What you should do >> What follows is a set of records; repeat them exactly, without the pictures.

The data >>

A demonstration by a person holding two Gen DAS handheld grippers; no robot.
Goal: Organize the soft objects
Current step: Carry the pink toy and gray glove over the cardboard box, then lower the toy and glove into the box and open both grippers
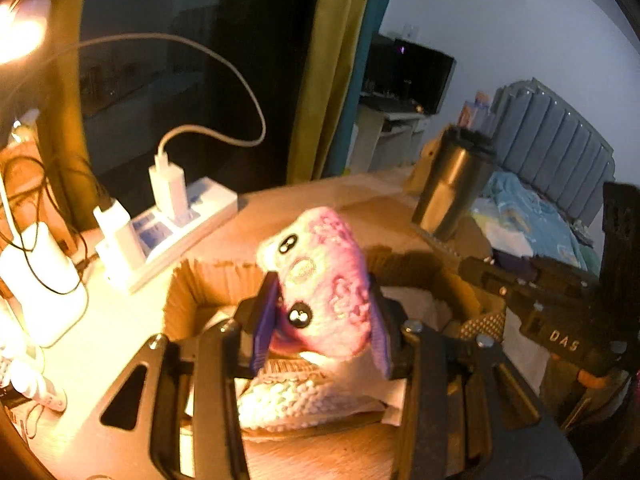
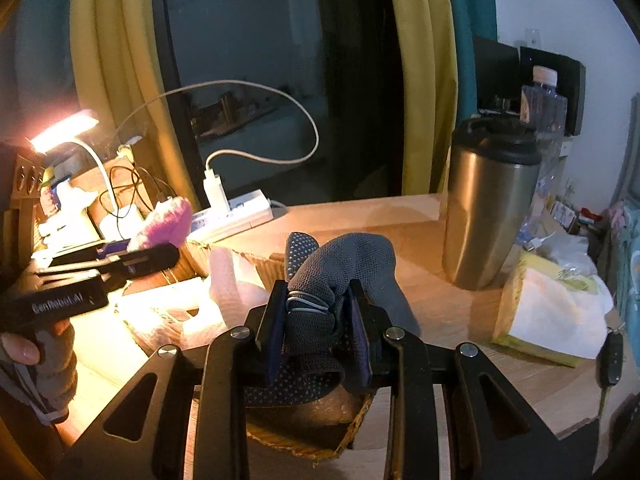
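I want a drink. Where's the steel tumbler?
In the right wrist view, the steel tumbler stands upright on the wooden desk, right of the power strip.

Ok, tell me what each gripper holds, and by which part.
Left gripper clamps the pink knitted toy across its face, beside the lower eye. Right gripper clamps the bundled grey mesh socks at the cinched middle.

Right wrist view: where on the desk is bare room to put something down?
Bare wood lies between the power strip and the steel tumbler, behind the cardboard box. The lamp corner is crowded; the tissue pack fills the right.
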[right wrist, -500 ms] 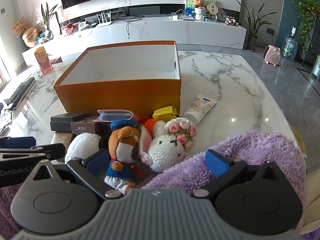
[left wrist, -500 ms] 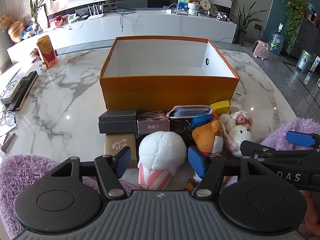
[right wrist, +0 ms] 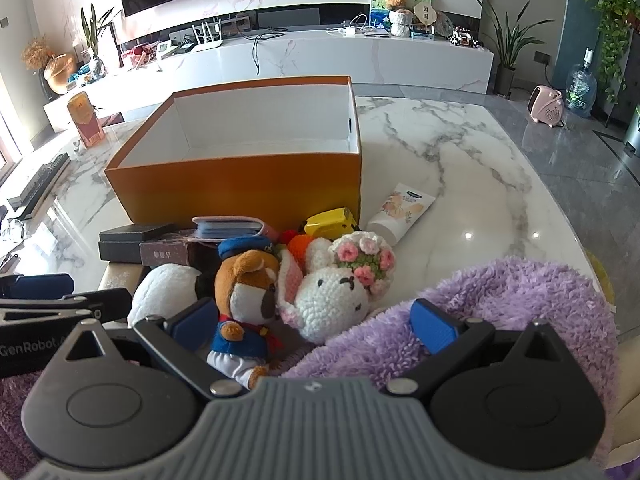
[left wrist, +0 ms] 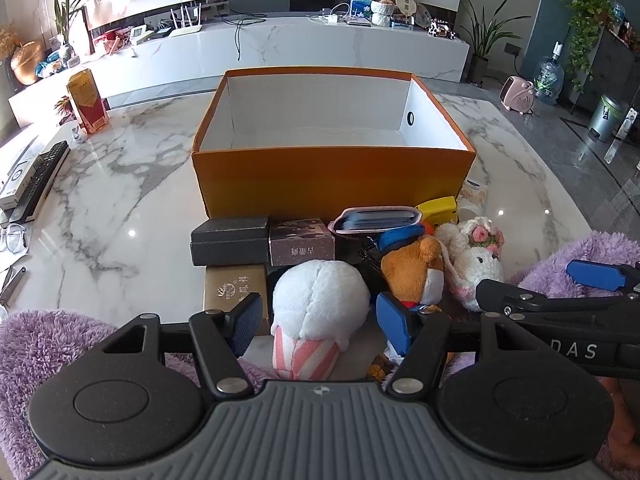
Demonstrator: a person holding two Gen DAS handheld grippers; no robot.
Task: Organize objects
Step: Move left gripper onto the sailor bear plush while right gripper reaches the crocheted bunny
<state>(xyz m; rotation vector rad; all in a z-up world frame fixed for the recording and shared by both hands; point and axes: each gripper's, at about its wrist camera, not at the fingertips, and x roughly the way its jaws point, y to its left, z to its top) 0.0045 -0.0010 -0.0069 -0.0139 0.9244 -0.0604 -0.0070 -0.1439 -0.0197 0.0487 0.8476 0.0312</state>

Answer box >>
A demonstration by a person holding two Gen DAS handheld grippers; no robot.
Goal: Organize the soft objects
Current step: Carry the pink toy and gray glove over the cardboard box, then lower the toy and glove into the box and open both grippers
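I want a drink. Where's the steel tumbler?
In the right wrist view, the steel tumbler stands upright on the wooden desk, right of the power strip.

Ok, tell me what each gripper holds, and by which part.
Left gripper clamps the pink knitted toy across its face, beside the lower eye. Right gripper clamps the bundled grey mesh socks at the cinched middle.

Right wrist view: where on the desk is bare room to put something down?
Bare wood lies between the power strip and the steel tumbler, behind the cardboard box. The lamp corner is crowded; the tissue pack fills the right.
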[right wrist, -500 ms] 
[left wrist, -500 ms] 
[right wrist, +0 ms] 
[left wrist, +0 ms] 
Demonstrator: a person holding two Gen DAS handheld grippers; no robot.
Task: Organize objects
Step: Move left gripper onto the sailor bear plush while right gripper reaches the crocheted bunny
<state>(xyz m; rotation vector rad; all in a z-up world frame fixed for the recording and shared by both hands; point and axes: each gripper's, at about its wrist camera, not at the fingertips, and x roughly the way its jaws point, y to its left, z to its top) 0.0045 -0.0010 -0.0069 -0.0139 0.9244 -0.0604 -0.0070 -0.1439 -0.0197 0.0487 0.8476 0.0312</state>

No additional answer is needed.